Instructions for the task: Leaving out the pictures, retype the lines from the beginning of the listing through the line containing "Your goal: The".

Data extracts:
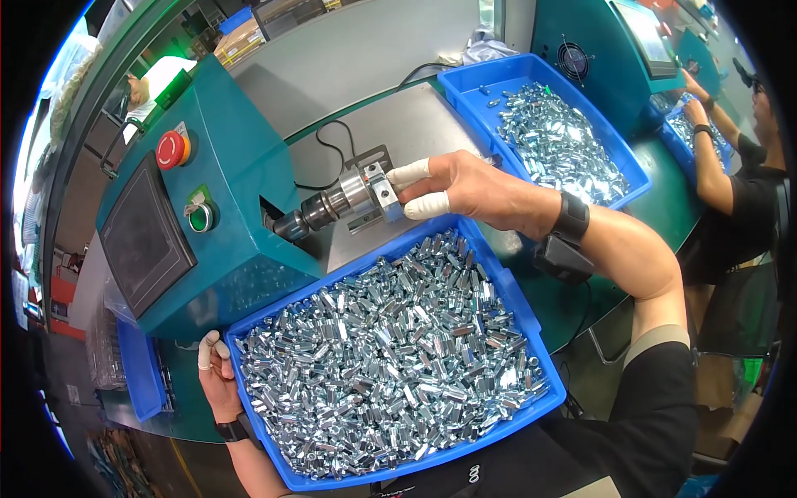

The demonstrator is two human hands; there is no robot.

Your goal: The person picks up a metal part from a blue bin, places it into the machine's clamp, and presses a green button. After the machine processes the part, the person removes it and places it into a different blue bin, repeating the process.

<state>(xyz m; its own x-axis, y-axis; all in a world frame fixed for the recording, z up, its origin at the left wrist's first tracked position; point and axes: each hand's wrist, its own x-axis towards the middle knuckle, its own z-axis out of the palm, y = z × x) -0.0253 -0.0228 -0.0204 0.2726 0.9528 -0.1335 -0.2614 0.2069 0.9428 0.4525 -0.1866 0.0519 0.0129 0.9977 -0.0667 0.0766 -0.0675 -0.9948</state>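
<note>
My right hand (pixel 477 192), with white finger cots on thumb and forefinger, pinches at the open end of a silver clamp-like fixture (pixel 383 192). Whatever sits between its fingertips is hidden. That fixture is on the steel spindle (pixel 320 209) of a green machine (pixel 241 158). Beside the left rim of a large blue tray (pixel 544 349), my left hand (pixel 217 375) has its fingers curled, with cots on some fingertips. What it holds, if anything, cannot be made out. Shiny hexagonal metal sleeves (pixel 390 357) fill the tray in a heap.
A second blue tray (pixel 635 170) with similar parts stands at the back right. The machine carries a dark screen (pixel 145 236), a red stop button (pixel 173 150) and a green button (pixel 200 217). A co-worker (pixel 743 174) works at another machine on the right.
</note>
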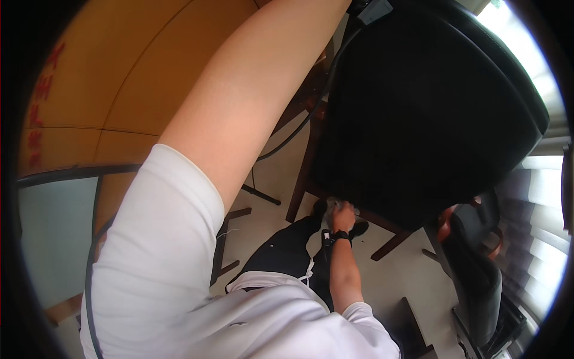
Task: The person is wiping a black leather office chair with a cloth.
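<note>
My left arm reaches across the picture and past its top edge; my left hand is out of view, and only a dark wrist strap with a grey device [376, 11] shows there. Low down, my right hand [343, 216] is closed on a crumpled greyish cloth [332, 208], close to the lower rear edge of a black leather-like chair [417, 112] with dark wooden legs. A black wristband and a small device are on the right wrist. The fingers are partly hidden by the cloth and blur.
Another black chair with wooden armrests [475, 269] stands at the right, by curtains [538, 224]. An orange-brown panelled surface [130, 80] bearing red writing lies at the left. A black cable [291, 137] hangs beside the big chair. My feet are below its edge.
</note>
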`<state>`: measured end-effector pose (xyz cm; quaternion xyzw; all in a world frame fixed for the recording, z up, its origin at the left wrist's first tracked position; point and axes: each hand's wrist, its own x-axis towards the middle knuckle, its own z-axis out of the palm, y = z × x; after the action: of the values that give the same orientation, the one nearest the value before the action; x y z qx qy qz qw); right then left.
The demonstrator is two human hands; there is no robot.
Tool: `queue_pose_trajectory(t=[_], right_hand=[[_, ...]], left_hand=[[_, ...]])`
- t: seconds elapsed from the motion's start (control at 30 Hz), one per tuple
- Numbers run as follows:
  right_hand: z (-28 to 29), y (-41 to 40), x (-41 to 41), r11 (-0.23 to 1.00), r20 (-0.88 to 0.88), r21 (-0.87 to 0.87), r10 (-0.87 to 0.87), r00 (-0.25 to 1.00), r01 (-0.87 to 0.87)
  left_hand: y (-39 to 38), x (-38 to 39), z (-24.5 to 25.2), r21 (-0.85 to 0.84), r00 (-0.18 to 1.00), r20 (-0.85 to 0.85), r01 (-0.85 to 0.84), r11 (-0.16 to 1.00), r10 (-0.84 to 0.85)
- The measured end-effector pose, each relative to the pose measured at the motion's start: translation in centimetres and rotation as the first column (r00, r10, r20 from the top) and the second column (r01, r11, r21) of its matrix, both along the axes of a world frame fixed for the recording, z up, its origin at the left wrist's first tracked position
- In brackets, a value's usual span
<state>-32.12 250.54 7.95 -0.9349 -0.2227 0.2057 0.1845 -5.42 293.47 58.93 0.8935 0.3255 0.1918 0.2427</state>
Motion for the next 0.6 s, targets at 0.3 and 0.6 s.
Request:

Response to the exercise:
The demonstrator is two human hands; there is no robot.

Your goal: The person picks up a metal part from a blue bin, places it into the machine's clamp, and presses a green button. After the machine processes the part, the person removes it and places it into a different blue bin, repeating the process.

This exercise has now been fully answered.